WATER, WATER EVERYWHERE

Life in a place like Honduras can be very different in even the simplest of things. Take water for instance. In North America we have hot water heaters in our homes. We wash dishes in hot water and take hot showers. If you take a cold shower up here, you must have a good reason. In Honduras, only the well-off have hot water in their homes, and that never included me. In most Honduran homes, water comes in one temperture: cold. Just how cold it is depends on elevation: The higher the town, the higher in the mountains the water source is, and the colder the water. Santa Barbara is in a valley, so the water there wasn't very cold. On a really hot day, it could even feel good. Tegucigalpa, at 3,000 feet elevation, is another matter. In Tegucigalpa, I always took very quick showers.

Then there's Guatemala. I've been to places in Guatemala that are 5,000 feet or more above sea level.

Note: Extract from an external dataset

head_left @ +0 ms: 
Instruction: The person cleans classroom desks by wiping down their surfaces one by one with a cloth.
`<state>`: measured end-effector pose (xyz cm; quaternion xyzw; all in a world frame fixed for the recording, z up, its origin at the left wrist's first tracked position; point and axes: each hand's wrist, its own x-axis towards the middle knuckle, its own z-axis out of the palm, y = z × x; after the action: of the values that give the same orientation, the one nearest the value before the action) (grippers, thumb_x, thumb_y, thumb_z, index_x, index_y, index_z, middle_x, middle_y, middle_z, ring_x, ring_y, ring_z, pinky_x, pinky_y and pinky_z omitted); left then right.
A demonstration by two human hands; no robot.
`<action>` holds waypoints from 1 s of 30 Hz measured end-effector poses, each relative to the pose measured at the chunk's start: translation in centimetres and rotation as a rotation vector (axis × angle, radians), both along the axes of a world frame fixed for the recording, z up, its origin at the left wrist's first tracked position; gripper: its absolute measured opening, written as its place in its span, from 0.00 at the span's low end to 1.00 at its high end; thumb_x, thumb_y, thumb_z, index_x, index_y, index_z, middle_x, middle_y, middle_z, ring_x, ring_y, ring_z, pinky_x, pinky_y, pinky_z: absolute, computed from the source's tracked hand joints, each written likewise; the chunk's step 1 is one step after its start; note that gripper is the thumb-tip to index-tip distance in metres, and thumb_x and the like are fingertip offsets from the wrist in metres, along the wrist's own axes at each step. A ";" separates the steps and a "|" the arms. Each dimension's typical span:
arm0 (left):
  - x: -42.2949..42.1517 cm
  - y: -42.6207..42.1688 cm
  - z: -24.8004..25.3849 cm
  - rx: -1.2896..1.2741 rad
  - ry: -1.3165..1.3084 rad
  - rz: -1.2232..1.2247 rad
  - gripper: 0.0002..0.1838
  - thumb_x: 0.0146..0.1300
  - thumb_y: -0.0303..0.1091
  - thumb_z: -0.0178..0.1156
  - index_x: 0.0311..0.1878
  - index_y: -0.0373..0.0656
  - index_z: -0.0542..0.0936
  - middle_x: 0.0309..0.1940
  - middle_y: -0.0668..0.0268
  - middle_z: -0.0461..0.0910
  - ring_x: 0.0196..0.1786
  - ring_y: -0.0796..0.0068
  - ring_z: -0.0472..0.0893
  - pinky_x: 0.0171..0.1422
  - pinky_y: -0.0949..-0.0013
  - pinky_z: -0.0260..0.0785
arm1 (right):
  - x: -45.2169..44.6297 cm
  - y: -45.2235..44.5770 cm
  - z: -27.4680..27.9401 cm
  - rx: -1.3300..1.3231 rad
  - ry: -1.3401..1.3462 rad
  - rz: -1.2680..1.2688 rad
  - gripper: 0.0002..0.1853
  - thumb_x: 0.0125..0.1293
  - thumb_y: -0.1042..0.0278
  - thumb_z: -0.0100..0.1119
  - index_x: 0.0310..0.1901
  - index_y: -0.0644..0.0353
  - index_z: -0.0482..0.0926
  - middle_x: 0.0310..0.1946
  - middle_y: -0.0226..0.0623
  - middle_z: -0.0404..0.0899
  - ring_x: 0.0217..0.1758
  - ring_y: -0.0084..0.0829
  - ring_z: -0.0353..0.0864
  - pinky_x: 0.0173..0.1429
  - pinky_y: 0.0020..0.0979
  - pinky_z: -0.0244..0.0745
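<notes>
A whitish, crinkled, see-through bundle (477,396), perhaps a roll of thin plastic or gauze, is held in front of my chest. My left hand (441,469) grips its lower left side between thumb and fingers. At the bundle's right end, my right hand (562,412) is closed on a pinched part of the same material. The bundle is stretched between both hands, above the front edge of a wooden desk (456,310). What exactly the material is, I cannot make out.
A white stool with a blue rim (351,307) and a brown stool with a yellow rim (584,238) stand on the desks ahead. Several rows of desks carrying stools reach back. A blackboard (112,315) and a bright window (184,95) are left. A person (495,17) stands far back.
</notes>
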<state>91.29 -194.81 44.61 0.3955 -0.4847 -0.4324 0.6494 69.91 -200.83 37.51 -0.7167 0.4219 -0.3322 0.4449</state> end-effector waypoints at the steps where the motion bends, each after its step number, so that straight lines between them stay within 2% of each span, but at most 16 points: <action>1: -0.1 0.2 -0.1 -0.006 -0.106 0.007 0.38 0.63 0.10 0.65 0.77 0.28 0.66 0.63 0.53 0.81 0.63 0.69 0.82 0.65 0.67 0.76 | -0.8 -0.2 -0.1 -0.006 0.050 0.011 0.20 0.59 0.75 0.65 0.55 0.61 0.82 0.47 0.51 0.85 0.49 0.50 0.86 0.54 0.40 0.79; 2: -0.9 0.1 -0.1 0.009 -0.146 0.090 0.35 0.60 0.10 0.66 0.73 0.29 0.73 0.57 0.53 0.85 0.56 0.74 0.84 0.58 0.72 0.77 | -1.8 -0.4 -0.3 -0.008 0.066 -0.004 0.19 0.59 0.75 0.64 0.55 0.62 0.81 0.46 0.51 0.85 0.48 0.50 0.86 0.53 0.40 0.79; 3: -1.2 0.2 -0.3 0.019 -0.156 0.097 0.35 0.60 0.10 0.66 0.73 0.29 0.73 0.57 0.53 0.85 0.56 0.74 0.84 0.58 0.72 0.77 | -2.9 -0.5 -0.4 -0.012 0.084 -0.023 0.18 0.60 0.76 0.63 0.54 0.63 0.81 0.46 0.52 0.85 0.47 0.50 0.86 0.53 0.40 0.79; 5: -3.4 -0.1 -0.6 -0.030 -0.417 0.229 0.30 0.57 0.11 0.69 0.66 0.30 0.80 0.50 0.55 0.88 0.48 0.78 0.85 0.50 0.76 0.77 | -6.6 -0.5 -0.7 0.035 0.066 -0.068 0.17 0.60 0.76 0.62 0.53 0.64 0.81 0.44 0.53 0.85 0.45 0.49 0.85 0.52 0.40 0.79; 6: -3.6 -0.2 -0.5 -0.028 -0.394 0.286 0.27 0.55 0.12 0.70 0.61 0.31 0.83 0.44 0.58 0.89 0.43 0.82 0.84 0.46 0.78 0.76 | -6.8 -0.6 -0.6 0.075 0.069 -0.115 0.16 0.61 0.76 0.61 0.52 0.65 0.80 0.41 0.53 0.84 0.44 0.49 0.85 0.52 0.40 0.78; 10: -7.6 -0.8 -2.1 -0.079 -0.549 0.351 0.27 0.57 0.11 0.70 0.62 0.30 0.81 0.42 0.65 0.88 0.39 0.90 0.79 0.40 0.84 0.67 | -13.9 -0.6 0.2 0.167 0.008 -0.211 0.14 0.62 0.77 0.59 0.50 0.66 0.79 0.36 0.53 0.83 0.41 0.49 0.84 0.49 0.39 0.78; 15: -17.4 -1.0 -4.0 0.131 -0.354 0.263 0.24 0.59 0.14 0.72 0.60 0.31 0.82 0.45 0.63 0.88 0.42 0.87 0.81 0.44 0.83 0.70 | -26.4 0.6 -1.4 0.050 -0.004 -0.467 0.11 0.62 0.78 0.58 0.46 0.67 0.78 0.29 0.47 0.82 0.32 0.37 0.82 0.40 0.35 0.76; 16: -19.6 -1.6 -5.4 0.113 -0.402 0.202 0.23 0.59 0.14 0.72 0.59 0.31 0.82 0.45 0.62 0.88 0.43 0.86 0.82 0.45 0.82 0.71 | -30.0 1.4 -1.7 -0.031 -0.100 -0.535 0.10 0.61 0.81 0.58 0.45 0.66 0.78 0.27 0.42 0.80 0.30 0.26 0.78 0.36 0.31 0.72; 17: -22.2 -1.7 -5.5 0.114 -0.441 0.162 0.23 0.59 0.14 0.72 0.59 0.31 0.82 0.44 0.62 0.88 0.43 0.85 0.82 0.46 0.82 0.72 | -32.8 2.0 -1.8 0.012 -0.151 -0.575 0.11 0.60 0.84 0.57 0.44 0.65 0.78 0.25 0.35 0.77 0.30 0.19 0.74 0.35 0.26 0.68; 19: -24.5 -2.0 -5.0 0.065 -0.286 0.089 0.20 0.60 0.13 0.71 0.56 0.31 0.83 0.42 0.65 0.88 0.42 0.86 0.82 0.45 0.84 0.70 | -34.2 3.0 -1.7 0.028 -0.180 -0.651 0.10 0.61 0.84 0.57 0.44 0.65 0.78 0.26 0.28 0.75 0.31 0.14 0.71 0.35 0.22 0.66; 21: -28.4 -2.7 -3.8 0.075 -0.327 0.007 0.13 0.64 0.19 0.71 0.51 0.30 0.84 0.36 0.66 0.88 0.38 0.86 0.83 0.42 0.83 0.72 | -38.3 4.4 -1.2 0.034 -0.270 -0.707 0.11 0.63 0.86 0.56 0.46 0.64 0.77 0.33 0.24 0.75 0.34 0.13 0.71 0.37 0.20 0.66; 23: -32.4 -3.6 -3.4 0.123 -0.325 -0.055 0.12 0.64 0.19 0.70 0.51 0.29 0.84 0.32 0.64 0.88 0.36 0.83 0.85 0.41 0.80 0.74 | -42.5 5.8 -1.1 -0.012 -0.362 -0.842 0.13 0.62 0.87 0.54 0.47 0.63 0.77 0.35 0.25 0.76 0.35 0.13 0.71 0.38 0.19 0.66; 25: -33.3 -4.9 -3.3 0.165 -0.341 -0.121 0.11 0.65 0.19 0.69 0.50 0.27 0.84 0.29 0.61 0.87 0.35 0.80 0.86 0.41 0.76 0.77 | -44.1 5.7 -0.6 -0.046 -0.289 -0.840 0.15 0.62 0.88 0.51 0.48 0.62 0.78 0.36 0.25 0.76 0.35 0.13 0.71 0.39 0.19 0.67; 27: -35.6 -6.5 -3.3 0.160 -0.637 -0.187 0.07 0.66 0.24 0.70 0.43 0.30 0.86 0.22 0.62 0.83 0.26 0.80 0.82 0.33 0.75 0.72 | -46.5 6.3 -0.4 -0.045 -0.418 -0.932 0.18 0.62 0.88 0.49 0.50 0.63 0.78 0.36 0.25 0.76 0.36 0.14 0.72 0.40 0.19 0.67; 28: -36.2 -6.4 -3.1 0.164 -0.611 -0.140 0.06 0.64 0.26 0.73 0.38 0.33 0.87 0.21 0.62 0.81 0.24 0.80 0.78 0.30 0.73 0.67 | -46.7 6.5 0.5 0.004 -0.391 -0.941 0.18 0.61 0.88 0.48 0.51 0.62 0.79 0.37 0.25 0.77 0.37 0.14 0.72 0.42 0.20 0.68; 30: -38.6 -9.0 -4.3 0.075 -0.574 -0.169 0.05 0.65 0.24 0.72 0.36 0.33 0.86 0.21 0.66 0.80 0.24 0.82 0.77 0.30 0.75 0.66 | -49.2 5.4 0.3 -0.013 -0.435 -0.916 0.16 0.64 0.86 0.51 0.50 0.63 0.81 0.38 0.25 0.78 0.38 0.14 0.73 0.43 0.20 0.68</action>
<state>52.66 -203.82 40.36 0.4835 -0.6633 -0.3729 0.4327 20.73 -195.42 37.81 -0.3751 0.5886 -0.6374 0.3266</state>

In places like that you don't take a cold shower unless you have a friend waiting nearby to revive you. Not fond of cold showers, I rarely took a shower while at home in Honduras. Instead, I kept a large bucket of water in my shower stall and each evening added a gallon of boiling water, warming the bucket to the comfort zone for a plastic dipper bath.

There was a relatively cheap local way to get a hot shower. In Central America for about a hundred dollars you can buy small electric water heaters to hook up to your showerhead. When the water is turned on, the heater comes on automatically and hot wires heat the water up as it passes by. The heating power is rather limited, and if the water is turned on full pressure it will hardly be heated at all. A truly hot shower is only possible if the water is kept at a trickle. The main reason that I never invested in one is that the thought of my shower water traveling through electricity a split second before hitting me made me more than a little nervous. Despite fears of electrocution, I did use these mini-instant water heaters several times while staying in cheap hotels. Better hotels, at eight or ten dollars a night, had real hot water from real hot water heaters. But Peace Corps volunteers don't get paid a lot and I was cheap. Flea-bag hotels with life- threatening showers were the norm when on the road.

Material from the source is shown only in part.